All of the material must be duplicated exactly, line by line.
*** Opening of SUPPLIED INFORMATION ***
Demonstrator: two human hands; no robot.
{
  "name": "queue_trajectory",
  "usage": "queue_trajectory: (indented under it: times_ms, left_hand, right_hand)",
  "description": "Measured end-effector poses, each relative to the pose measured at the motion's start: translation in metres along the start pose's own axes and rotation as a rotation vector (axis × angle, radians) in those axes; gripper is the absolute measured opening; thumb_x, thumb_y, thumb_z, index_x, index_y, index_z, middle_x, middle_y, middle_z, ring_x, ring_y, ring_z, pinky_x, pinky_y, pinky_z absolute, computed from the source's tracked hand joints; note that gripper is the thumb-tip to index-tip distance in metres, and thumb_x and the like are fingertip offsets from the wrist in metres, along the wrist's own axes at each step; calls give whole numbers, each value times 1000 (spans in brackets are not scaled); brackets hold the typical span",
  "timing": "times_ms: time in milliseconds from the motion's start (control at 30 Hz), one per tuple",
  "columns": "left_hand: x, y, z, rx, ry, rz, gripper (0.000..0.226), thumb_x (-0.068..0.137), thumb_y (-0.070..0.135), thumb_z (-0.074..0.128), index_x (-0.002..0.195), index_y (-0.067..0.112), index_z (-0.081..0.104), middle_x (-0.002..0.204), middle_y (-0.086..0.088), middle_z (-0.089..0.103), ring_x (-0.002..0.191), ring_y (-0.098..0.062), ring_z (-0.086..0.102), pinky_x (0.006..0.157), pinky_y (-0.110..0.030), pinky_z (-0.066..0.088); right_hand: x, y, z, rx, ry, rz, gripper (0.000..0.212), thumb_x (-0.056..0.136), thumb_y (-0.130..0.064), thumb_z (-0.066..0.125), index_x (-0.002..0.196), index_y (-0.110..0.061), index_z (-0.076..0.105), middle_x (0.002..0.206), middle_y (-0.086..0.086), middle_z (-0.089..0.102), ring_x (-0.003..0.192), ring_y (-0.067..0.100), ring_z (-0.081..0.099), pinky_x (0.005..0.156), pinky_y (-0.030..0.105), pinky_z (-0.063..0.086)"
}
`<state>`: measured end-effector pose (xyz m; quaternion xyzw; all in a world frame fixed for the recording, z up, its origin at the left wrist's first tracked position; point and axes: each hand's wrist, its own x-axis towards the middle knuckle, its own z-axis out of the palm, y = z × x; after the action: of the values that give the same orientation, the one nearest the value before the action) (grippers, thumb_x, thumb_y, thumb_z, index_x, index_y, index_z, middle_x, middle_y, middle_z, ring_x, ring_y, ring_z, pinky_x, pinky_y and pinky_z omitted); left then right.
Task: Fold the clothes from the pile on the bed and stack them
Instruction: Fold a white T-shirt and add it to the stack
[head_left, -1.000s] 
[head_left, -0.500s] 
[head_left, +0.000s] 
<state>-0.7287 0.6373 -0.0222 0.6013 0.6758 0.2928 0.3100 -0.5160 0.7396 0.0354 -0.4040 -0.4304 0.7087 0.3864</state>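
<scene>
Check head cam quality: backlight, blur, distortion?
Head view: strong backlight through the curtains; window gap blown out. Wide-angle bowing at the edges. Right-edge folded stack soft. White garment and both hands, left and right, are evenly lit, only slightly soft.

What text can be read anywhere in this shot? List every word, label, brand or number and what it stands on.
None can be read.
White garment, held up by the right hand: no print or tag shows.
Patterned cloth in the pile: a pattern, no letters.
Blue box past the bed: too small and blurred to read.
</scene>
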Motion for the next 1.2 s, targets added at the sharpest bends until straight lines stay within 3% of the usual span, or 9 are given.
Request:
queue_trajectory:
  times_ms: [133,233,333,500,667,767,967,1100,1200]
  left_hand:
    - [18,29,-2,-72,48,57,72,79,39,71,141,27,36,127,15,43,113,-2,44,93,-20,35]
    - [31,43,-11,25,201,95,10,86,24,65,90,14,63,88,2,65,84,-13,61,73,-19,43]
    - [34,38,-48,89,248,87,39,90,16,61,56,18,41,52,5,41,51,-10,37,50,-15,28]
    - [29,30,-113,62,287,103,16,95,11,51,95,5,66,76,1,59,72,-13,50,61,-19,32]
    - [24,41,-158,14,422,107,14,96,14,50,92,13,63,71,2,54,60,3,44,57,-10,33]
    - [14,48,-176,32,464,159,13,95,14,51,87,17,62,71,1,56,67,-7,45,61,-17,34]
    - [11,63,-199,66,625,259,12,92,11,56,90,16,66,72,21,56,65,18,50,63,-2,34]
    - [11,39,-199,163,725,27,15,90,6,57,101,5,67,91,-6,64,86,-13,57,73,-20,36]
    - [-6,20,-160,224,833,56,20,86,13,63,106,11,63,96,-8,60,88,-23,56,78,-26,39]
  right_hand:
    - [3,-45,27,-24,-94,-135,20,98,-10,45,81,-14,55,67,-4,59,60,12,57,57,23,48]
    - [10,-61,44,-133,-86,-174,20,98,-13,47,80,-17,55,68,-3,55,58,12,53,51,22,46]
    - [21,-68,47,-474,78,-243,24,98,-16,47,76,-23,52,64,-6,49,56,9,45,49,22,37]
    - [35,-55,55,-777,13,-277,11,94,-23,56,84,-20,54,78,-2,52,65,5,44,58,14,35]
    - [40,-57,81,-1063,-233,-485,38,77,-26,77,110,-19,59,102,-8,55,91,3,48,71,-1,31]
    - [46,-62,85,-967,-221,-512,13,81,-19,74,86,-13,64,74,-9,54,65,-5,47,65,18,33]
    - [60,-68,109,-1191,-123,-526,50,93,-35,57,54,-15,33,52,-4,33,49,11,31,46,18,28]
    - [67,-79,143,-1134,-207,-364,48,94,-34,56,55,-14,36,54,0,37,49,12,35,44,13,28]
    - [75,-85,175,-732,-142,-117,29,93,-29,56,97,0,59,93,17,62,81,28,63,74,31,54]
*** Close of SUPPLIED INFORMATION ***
TASK OUTPUT>
Demonstrator: two human hands; no robot.
{
  "name": "queue_trajectory",
  "usage": "queue_trajectory: (indented under it: times_ms, left_hand, right_hand)",
  "description": "Measured end-effector poses, each relative to the pose measured at the motion's start: translation in metres along the start pose's own axes and rotation as a rotation vector (axis × angle, radians) in those axes; gripper is the absolute measured opening; thumb_x, thumb_y, thumb_z, index_x, index_y, index_z, middle_x, middle_y, middle_z, ring_x, ring_y, ring_z, pinky_x, pinky_y, pinky_z absolute, computed from the source's tracked hand joints; note that gripper is the thumb-tip to index-tip distance in metres, and thumb_x and the like are fingertip offsets from the wrist in metres, along the wrist's own axes at each step; calls give whole numbers, each value times 1000 (spans in brackets are not scaled); brackets hold the typical span",
  "timing": "times_ms: time in milliseconds from the motion's start (control at 30 Hz), one per tuple",
  "columns": "left_hand: x, y, z, rx, ry, rz, gripper (0.000..0.226), thumb_x (-0.068..0.137), thumb_y (-0.070..0.135), thumb_z (-0.074..0.128), index_x (-0.002..0.195), index_y (-0.067..0.112), index_z (-0.081..0.104), middle_x (-0.002..0.204), middle_y (-0.086..0.088), middle_z (-0.089..0.103), ring_x (-0.002..0.191), ring_y (-0.098..0.062), ring_z (-0.086..0.102), pinky_x (0.006..0.157), pinky_y (-0.110..0.030), pinky_z (-0.066..0.088); right_hand: x, y, z, rx, ry, rz, gripper (0.000..0.212), thumb_x (-0.056..0.136), thumb_y (-0.130..0.064), thumb_z (-0.066..0.125), index_x (-0.002..0.196), index_y (-0.110..0.061), index_z (-0.076..0.105), middle_x (0.002..0.206), middle_y (-0.086..0.086), middle_z (-0.089..0.102), ring_x (-0.003..0.192), ring_y (-0.067..0.100), ring_z (-0.081..0.099), pinky_x (0.005..0.156), pinky_y (-0.030..0.105), pinky_z (-0.063..0.086)"
}
`<state>`: measured end-effector pose (xyz m; quaternion xyzw; all in a world frame fixed for the recording, z up, its origin at the left wrist's first tracked position; point and axes: each hand's wrist, its own x-axis towards the middle knuckle, its own z-axis out of the palm, y = z × x; after the action: of the values that give the same orientation, the one nearest the value before the action) (grippers, thumb_x, thumb_y, thumb_z, index_x, index_y, index_z, middle_x, middle_y, middle_z, ring_x, ring_y, ring_z, pinky_x, pinky_y and pinky_z omitted); left then right.
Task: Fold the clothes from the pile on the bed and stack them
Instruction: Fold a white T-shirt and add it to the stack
[head_left, -1.000s] 
[head_left, -0.500s] 
[head_left, +0.000s] 
<state>-0.7287 0.6373 -0.0222 0.6013 0.6758 0.2928 0.3100 -0.5160 0.7396 0.0354 -0.4040 -0.4304 0.7087 0.3864</state>
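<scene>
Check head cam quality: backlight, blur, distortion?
Head view: strong backlight through the curtains; window gap blown out. Wide-angle bowing at the edges. Right-edge folded stack soft. White garment and both hands, left and right, are evenly lit, only slightly soft.

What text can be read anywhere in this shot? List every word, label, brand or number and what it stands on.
None can be read.
White garment, held up by the right hand: no print or tag shows.
Patterned cloth in the pile: a pattern, no letters.
Blue box past the bed: too small and blurred to read.
</scene>
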Motion for the next 1.2 s, targets added at the sharpest bends until straight lines stay within 3% of the usual span, or 9 are given.
Request:
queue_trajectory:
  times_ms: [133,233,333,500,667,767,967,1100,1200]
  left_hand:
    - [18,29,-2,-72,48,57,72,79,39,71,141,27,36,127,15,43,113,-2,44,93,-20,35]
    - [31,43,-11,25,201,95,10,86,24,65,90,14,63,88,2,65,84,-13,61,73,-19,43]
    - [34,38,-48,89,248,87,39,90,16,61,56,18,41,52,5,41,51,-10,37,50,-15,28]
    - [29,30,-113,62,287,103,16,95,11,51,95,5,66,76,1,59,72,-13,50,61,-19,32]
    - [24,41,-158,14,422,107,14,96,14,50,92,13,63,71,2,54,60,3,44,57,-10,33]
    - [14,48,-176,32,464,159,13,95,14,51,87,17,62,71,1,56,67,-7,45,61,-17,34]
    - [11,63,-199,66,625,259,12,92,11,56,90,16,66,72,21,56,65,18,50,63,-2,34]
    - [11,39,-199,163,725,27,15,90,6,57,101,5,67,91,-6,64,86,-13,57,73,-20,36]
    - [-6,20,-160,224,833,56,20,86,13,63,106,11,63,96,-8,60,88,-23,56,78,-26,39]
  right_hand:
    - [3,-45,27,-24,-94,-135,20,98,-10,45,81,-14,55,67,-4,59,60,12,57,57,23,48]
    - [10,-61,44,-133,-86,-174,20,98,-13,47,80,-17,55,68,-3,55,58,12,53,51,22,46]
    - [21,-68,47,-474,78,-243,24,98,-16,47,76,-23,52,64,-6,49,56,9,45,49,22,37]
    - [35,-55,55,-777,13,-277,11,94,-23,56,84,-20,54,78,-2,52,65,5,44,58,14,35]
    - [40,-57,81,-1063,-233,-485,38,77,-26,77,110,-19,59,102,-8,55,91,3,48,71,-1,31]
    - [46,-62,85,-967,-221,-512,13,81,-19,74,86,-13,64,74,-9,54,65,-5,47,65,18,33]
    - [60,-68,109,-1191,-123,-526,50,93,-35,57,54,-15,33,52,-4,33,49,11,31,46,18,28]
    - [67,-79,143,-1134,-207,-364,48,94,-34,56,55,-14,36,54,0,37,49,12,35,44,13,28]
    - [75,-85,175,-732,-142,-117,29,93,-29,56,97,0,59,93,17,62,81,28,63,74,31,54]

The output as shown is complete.